Wednesday, September 06, 2006

Early Childhood Changes


Panel recommendations on early education changes
The Associated Press
Associated Press

The School Readiness Solutions Group, convened by the State Board of Education to study care and learning for infants, toddlers and preschoolers, recommended:

_Requiring all school districts to offer full-day kindergarten by 2015.

_Establishing a new teacher license for birth through kindergarten, and providing professional development to preschool teachers.

_Establishing a Board of Early Education and Care to govern early learning programs and services from birth to age 5.

_Creating a central location for licensing early learning centers that receive state funding, and helping them promote school readiness.

_Establishing a system for money to flow to learning services beginning at birth, rather than at age 5.

_Placing major early learning funding streams under a single state agency.

_Having a legislative task force identify ways to dovetail the state's many early childhood offerings.

_Planning and promoting more parent and family involvement in early learning.

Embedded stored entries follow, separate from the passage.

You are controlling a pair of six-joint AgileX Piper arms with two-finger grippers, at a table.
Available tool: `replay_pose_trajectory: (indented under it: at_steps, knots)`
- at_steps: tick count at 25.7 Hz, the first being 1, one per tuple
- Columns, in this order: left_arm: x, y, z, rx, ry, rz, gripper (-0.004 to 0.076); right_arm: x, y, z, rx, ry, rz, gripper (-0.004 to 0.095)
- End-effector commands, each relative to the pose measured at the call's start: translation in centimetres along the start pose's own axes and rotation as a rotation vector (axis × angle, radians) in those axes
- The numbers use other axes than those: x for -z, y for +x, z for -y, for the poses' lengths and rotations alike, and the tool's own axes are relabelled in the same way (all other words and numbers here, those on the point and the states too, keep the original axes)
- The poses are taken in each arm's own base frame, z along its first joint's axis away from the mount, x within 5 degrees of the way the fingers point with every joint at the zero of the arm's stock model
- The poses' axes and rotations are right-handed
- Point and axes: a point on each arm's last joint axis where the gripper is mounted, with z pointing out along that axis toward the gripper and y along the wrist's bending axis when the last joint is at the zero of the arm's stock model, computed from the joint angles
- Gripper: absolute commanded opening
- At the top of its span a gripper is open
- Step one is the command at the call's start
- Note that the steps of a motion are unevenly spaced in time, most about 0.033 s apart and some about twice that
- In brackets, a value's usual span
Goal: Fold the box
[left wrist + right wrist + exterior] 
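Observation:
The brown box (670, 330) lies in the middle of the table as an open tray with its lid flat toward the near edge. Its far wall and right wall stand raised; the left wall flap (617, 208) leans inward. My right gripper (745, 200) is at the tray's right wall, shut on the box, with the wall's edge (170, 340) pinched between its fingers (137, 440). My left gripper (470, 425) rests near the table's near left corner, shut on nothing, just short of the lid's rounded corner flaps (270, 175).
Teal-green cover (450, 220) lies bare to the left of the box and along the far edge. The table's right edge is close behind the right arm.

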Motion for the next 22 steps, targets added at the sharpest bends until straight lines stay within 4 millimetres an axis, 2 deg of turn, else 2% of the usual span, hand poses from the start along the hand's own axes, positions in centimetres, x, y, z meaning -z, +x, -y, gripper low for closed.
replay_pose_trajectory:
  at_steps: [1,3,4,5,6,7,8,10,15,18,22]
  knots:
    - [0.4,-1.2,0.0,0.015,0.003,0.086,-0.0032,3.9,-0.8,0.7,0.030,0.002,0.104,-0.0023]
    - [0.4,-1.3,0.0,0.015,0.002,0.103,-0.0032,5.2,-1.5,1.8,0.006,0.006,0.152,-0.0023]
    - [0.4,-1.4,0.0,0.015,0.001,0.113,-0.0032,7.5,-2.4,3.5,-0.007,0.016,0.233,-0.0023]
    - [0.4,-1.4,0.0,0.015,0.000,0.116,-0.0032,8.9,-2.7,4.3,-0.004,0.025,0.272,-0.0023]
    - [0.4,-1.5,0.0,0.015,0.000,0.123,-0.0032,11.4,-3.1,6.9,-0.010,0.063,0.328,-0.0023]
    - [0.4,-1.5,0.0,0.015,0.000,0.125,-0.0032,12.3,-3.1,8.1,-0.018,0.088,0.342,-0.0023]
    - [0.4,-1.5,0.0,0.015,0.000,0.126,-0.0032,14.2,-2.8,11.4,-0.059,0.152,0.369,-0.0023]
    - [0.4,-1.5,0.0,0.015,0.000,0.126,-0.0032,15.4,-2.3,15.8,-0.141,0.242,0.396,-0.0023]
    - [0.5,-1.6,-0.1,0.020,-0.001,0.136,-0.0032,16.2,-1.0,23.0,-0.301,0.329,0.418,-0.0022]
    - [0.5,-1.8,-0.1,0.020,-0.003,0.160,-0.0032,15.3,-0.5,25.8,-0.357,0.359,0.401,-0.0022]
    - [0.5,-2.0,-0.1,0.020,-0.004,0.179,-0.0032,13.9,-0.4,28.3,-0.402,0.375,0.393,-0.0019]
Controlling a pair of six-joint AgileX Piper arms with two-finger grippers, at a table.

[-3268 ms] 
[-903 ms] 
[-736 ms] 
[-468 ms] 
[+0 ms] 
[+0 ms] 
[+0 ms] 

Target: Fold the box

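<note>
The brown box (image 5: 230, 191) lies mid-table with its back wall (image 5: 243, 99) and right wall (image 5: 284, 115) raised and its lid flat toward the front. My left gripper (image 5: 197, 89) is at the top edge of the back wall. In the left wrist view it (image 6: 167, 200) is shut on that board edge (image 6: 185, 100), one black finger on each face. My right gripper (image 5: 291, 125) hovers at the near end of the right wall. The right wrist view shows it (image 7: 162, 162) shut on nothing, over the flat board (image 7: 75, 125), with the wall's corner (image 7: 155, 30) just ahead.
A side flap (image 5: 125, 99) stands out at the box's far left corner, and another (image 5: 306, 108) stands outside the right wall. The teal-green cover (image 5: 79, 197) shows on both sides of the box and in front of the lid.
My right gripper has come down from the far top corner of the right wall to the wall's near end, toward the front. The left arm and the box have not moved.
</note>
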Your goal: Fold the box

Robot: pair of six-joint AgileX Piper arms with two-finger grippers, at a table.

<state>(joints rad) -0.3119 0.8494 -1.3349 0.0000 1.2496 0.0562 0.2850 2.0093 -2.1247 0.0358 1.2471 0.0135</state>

SOURCE: School Readiness Solutions Group

Comment: I am supposing that this is a response to what teachers are seeing more and more of in the classroom - namely a neglect of more and more children who come from poor homes. With special needs programs becoming more and more visible, we wonder why. Neglect at this precious age is the culprit. There are parents who think that early childhood is nothing more than a pop tart and a TV show. When the child can barely talk and has nothing to say and finds his or her way into school, the difference between the neglected child and the child whose parents have educated him or her is so significant that he or she has developed a special needs problem.